African American self-help and advocacy was crucial in obtaining their own quality recreational facilities. In 1920, the Parks and Recreation Association (PRA) “added a Bureau of Colored Work, directed by Ernest Attwell – a graduate of the Tuskegee Institute – to help ensure more adequate park provision for African Americans,” O’Brien writes. The PRA was established in 1906 to support the development of state parks in the U.S. Attwell’s position and his efforts to grow quality recreational opportunities for African Americans was one of the first pivotal appointments within a state parks organization.

African Americans also created their own “private recreation retreats, including exclusive rural resorts in places such as Buckroe, Virginia, Idlewild, Michigan, and Gulfview, Mississippi.” Other African American intellectuals and leaders such as “Dr. John B. Watson, president of Pine Bluff’s Agricultural, Mechanical and Normal College (AM&N), a historically Black College” were instrumental in securing the first Arkansas park designed for African Americans.

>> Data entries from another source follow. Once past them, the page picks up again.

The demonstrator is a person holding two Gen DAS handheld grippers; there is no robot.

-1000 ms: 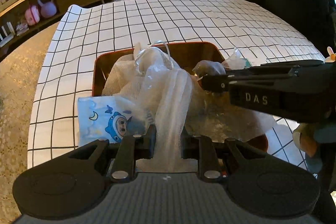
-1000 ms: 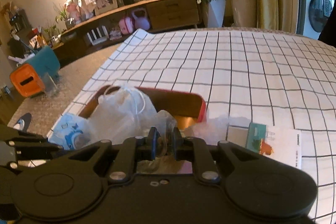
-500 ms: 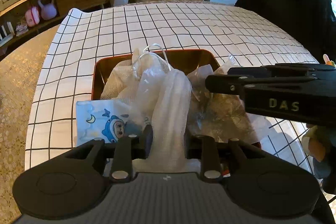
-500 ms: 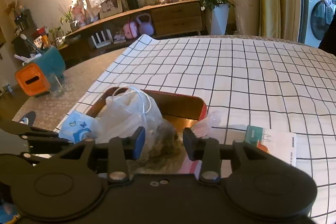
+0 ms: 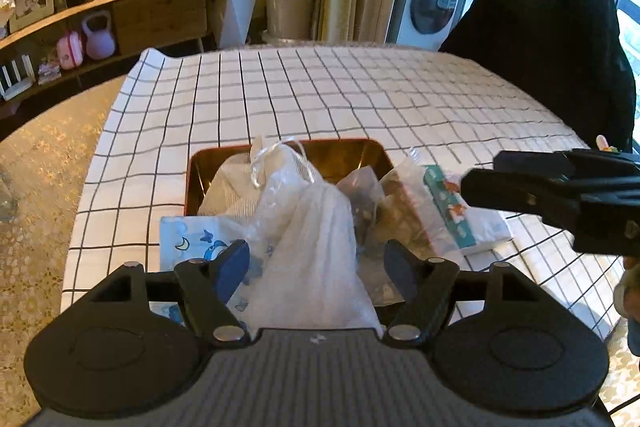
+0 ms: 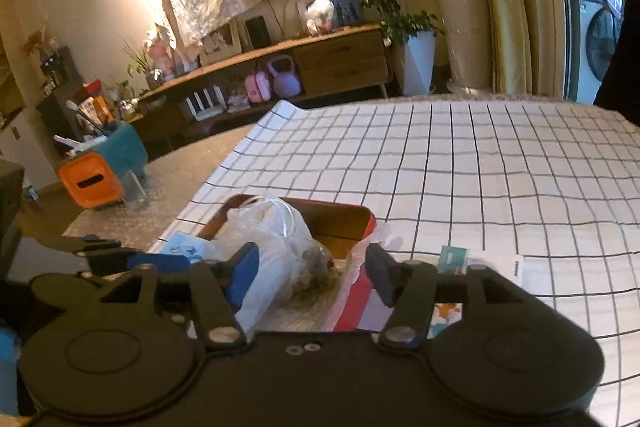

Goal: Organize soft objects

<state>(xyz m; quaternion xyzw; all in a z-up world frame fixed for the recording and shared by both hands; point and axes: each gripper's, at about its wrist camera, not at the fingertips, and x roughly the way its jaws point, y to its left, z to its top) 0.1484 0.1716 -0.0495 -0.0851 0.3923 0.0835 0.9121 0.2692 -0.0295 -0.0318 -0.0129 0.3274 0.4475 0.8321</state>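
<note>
Both claws now off the bags, tray [image 5: 352,155] mostly hidden.

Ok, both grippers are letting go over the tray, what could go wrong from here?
1. The white mesh bag drapes over the tray edge between the opening left gripper jaws; it may slide out.
2. The clear bag sits between the opening right gripper jaws and could snag on withdrawal.

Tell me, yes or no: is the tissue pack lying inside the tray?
No, the tissue pack lies on the checked cloth beside the tray.
</note>
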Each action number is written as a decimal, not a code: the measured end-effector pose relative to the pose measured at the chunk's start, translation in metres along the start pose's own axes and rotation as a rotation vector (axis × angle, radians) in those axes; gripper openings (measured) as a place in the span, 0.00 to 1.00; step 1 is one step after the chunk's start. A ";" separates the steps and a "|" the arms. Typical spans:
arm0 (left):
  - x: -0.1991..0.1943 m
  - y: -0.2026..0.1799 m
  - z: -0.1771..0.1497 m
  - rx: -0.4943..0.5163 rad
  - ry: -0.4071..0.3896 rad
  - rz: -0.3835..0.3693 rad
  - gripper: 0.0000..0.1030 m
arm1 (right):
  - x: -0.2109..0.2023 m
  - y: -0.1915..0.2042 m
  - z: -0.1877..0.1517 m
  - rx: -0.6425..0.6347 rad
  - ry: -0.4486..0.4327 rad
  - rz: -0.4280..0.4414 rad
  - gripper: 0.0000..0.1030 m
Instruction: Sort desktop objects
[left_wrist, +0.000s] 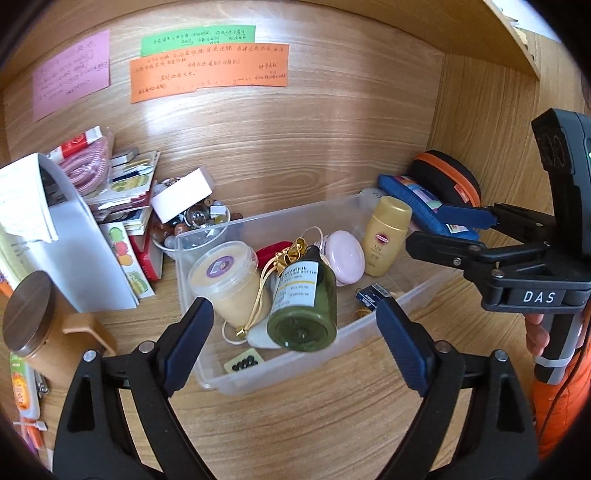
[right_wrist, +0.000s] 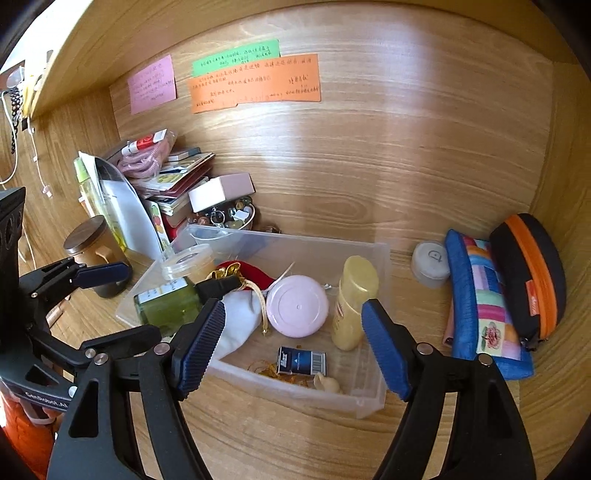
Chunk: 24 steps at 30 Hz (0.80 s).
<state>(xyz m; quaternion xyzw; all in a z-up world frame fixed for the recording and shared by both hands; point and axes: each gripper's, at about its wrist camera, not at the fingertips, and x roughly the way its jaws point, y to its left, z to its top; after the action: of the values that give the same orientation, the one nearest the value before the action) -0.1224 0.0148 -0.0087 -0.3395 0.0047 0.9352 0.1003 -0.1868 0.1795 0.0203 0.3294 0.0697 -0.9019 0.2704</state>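
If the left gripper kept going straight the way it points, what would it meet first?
Most likely the green bottle lying in the clear bin: it sits midway between the open left gripper fingers, though depth is hard to judge.

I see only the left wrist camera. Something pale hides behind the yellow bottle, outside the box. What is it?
Observer: A small grey jar, standing between the clear box and the blue pouch.
Operator: Is the right gripper open?
Observer: Yes, open and empty, pointing at the box.
Operator: What is behind the white paper?
Observer: A tall yellow-green bottle stands there.
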 end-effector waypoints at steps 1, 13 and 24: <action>-0.003 0.000 -0.001 -0.003 -0.002 0.003 0.88 | -0.003 0.002 -0.001 -0.003 -0.002 -0.003 0.71; -0.038 -0.016 -0.014 -0.018 -0.055 0.139 0.95 | -0.039 0.025 -0.022 -0.042 -0.058 -0.112 0.82; -0.076 -0.035 -0.033 -0.061 -0.210 0.271 0.99 | -0.082 0.025 -0.047 0.000 -0.141 -0.231 0.93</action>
<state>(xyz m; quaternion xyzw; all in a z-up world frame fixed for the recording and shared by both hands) -0.0382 0.0325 0.0166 -0.2391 0.0117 0.9702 -0.0371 -0.0953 0.2089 0.0365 0.2553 0.0879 -0.9479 0.1689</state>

Dr. John Brown Watson. / Courtesy John Brown Watson Collection, John Hay Library, Brown University Library, Library of American Landscape History

In “June 1937, [Watson] deeded to the state a hundred-acre parcel of his own land, located eight miles west of Pine Bluff, and a consortium of six government agencies, federal and state, agreed to spend $20,000 for park development.” Development of the park was only partially completed before Watson’s death in 1942. Given the lack of Arkansas state enthusiasm for fulfilling their commitments “his widow, Hattie M. Watson, sued for the return of the land to the Watson estate.” In 1944, her case was successful, and the land was returned to the Watson family.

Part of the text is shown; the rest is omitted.